La “endogamia” cultural genera una protección/barrera que anula la competencia cultural, aleja posibles competidores por las rentas estatales o paraestatales de origen político que puedan adquirir, y, sobretodo, actúa a niveles sociales y psicológicos de forma muy poderosa. Cuando un artista participa de estos “espacios liberados” de la cultura, recibe todo el combo completo: rentas/subvenciones sin tener que competir en el mercado, poder cultural de acción a partir de la difusión/posición/titulo/propaganda, sentido de pertenecía y prestigio de ser parte de la “cultura” de una sociedad, con un alto reconocimiento individual y un poderoso sentimiento “misional” de su labor.

Los periodistas y los intelectuales.

Hay otro factor fundamental, que está en la naturaleza de los premios y recompensas subyacentes a ser parte de la intelectualidad comprometida con el estatismo, en este caso los periodistas. Y es que el militante en el estatismo, sea del rubro que sea su actividad, tiene la convicción profunda de que en algún momento esa militancia será profusamente compensada por la adquisición, tarde o temprano, de la tranquilidad material prometida, donde la seguridad laboral y la dentadura postiza gratis están garantizadas.

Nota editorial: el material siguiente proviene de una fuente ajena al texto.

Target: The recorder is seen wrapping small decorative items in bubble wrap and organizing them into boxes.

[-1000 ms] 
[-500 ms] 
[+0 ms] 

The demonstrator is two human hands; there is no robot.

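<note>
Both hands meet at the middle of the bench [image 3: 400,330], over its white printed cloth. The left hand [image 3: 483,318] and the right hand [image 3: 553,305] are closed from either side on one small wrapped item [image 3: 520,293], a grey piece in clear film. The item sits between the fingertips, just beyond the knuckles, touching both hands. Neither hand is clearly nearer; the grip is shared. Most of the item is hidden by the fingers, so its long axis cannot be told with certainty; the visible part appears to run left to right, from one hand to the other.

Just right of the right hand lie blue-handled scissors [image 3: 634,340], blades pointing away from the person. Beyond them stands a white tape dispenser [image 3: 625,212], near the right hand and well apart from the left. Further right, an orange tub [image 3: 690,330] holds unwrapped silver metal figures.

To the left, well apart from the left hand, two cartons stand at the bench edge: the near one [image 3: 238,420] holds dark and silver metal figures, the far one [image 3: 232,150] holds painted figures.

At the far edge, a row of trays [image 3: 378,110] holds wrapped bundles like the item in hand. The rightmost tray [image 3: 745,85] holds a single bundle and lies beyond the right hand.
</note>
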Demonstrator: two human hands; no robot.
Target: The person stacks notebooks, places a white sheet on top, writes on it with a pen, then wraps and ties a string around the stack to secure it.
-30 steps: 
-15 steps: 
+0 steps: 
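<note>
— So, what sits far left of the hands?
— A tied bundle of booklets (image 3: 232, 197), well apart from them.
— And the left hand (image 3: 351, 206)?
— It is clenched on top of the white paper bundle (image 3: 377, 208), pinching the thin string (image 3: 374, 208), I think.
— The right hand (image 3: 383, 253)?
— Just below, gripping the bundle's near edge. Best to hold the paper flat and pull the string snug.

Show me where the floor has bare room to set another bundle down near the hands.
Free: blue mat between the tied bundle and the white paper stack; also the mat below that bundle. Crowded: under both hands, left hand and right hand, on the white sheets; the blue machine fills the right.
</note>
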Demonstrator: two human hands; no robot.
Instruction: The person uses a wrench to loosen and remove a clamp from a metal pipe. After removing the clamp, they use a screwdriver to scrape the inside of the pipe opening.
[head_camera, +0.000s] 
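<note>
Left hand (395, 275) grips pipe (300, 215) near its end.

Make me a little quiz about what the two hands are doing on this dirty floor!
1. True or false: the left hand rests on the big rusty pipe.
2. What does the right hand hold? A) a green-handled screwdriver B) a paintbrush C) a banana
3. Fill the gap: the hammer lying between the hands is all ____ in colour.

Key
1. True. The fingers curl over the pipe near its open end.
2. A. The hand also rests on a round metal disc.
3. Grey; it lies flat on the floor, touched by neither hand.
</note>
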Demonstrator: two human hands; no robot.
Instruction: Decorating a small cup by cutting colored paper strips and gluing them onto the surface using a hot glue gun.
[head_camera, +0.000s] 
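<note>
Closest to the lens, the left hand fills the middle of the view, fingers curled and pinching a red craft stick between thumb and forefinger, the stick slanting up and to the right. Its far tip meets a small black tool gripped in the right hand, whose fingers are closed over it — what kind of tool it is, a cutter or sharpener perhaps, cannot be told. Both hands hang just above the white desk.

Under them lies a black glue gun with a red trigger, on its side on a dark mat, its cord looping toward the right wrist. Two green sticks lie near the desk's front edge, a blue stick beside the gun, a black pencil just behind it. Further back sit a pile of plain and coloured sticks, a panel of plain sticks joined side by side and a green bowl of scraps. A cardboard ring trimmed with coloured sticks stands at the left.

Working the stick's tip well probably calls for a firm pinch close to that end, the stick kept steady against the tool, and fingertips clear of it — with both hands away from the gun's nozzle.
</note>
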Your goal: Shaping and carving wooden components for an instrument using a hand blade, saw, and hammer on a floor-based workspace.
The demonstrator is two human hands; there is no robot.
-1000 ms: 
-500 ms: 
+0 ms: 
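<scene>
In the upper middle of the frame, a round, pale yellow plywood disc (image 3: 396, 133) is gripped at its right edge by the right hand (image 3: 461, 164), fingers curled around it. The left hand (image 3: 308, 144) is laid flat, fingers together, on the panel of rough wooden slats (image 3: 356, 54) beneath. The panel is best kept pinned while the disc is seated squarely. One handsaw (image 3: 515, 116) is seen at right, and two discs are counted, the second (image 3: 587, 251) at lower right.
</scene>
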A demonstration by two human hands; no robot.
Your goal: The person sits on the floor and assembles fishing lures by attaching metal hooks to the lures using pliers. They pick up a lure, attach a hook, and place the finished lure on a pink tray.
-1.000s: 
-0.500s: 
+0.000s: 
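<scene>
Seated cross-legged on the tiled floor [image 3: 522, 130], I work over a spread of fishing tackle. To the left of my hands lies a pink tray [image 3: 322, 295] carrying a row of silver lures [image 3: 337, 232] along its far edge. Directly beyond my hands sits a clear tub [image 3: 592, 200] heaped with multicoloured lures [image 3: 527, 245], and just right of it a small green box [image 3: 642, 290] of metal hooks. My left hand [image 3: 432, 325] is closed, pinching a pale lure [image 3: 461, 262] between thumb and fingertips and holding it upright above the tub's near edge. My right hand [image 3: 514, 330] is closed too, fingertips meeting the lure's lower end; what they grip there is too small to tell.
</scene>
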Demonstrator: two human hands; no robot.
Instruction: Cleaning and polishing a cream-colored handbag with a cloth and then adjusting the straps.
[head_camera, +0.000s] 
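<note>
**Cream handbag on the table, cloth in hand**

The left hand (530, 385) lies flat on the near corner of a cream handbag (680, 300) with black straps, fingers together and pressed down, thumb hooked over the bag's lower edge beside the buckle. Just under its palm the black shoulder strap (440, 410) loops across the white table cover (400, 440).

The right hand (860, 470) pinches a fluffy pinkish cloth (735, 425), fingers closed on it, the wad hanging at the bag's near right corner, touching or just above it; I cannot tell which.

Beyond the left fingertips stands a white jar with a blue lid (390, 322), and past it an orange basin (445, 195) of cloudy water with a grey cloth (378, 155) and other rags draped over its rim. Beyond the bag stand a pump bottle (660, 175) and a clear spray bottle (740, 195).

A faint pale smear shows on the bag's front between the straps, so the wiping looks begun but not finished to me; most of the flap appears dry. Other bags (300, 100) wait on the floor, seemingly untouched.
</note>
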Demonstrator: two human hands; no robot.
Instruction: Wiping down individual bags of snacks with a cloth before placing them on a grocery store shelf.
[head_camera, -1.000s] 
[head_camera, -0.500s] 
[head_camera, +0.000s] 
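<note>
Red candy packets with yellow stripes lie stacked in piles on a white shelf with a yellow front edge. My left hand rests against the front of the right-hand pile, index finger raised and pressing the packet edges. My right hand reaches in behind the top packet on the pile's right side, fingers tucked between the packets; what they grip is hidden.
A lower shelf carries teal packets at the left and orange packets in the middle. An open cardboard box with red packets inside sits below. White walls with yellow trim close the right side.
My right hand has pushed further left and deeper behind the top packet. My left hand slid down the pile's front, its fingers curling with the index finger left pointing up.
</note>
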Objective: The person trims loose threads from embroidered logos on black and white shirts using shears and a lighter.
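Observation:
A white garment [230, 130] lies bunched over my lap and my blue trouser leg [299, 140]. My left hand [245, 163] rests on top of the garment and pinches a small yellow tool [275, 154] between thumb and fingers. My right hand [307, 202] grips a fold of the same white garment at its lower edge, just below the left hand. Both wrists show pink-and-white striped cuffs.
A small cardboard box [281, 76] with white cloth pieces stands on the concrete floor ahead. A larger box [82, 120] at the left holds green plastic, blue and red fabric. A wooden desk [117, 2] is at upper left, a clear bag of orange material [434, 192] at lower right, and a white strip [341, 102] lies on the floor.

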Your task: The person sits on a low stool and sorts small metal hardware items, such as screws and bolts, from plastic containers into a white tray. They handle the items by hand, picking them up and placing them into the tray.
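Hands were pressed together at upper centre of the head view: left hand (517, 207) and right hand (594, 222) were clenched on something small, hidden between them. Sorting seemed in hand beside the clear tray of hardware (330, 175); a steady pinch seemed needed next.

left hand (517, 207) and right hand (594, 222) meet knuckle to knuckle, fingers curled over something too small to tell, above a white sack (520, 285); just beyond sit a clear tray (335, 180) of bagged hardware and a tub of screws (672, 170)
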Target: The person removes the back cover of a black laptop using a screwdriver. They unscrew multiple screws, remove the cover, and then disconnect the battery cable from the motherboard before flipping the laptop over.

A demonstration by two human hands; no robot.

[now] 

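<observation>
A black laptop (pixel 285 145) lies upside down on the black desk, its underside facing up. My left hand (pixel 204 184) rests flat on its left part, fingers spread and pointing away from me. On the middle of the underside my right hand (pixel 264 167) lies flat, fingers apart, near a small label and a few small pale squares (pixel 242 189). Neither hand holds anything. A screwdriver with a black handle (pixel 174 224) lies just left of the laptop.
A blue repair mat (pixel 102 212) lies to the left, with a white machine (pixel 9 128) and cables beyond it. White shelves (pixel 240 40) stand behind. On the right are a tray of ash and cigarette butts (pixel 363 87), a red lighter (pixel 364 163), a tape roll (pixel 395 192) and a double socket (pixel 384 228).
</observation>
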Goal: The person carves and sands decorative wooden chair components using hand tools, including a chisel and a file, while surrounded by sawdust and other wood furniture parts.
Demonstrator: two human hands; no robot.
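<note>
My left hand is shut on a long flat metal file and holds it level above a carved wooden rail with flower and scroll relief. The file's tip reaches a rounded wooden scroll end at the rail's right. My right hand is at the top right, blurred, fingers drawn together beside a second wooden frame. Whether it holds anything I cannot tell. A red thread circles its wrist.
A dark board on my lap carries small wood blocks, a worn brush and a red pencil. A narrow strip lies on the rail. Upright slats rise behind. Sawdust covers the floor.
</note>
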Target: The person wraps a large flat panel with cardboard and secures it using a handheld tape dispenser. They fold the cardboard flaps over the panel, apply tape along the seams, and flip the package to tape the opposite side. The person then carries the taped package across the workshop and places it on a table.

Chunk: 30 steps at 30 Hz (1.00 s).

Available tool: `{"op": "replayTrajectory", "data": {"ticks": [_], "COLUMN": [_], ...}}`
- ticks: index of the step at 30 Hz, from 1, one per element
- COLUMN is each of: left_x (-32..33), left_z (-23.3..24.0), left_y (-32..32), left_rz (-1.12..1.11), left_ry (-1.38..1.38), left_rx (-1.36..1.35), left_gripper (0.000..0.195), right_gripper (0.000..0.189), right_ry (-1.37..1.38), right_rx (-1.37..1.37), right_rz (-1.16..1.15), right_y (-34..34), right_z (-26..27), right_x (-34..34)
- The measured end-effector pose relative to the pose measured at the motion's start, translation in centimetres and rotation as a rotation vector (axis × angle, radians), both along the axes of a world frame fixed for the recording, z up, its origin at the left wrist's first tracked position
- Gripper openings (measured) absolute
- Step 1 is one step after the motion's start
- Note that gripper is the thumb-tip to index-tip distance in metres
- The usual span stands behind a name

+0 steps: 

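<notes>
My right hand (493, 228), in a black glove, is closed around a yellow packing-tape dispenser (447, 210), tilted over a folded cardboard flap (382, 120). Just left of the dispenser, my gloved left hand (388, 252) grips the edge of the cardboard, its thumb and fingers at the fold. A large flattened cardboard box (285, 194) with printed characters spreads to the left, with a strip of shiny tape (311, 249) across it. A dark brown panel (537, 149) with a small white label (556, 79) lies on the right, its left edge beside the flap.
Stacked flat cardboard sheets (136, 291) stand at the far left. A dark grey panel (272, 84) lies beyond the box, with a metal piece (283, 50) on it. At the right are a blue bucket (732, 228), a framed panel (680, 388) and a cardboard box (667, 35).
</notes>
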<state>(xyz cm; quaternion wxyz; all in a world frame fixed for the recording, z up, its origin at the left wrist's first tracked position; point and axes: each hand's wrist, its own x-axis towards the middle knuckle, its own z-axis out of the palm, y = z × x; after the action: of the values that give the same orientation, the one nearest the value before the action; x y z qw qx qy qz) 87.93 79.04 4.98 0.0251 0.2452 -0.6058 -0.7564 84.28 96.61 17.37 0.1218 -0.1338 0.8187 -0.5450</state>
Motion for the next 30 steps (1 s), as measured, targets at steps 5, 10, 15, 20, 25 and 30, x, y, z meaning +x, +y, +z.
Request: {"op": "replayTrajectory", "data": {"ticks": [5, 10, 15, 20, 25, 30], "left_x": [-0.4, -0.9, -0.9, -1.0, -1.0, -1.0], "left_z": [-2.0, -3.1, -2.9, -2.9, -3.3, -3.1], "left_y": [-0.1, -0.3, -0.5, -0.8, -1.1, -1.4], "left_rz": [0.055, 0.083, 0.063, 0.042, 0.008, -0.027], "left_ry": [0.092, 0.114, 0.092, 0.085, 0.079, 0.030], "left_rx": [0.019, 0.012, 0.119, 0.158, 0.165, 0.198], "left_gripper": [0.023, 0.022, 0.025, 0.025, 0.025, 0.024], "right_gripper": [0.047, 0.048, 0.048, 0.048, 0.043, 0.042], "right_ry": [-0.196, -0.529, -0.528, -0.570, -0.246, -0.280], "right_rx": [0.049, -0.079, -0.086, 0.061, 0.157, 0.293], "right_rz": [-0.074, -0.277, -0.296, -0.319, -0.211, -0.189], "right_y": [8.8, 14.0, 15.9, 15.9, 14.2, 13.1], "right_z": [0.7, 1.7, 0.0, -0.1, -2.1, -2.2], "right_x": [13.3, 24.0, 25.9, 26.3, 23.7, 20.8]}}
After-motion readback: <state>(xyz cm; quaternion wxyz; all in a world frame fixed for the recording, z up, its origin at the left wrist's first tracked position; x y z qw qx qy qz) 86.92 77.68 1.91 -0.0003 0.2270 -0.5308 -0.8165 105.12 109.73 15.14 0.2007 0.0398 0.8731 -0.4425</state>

Así como un ariete doblega la puerta del castillo por su carácter constante, el militante en el estatismo sabe que alguien de la política, el empresariado prebendario del Estado, o el sindicalismo estatista, le dará su anhelado trofeo. Es por ello que el militante estatista no tiene problemas de mostrarse radical e intransigente en su estatolatría, ya que sabe que su premio llegará al final. Y no se equivoca.

La triple condición prometida y cumplida, de recibir cuantiosas rentas, poder sobre los ciudadanos, y ser una casta “especial”, representan un nivel de seducción absoluto, extremo. Nadie quiere estar en el desierto.